Andover Townsman, Andover, MA


November 7, 2013

An eye-popping class guest

AHS students visited by $87,000 electric car


While none of the students said a Tesla purchase was planned anytime soon, some said seeing one in person left a lasting impression.

That included Maddie Moulden, whose family recently cut back on red meat to reduce their carbon footprint based on how cattle farming contributes to greenhouse gas emissions.

“It just reinforced what I already knew and showed me I made a good decision,” she said. “I definitely think, obviously not to this extent, but how you can buy a new car can save up to 18 percent on your efficiency... it was a lot more than I ever expected.”

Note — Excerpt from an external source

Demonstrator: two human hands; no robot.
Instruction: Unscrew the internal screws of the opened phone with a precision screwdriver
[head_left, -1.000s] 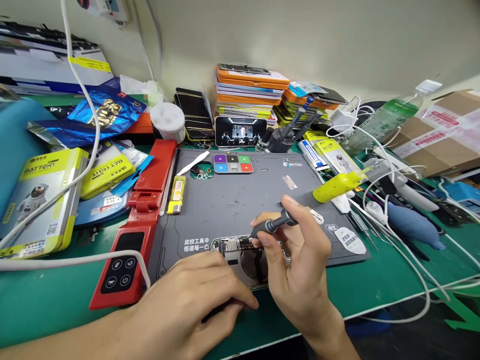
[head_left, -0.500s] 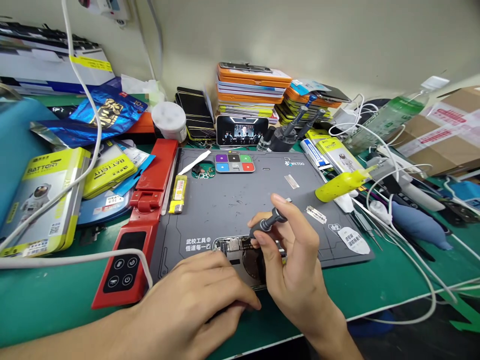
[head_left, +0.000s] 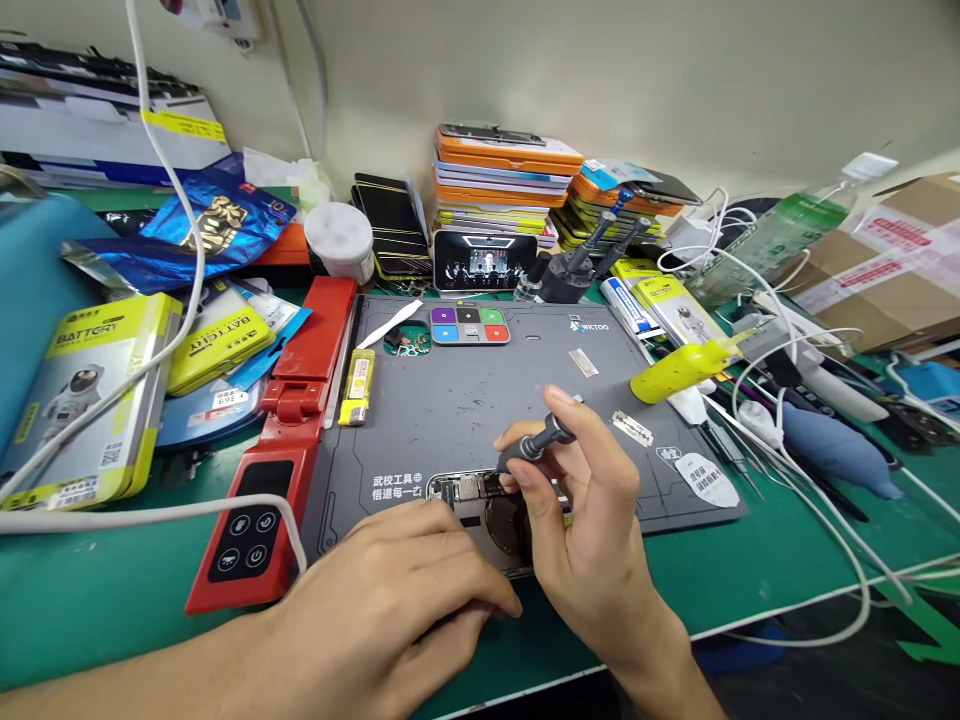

Fellow student Tim Awiszus said he would likely look for ways to make his next set of wheels run off the grid.

“Right now, I’m not looking for a car, but as I get older, I’ll definitely think about this stuff,” he said.

Bringing in people from the community to provide their own form of testimony on an issue helps get ideas going for the students, said Steve Fink, an Andover resident closely tied to the program.

“The original idea was, ‘Let’s get people who do stuff,’” Fink said. “They would be models for the students on what their career could be.”

In many cases, students who may be considering a certain career path could finalize their decision after meeting someone who has been successful in the field, Cutler said.

John Rogers said the environmental internship program is a great program because it allows the real world to reach through the school’s walls and touch students who will soon enter it.

“Climate change is pretty serious stuff, and there are pretty serious solutions,” Rogers said. “It’s great to have an avenue to reach kids who are really thinking about this stuff and connect them with the issues of the day.”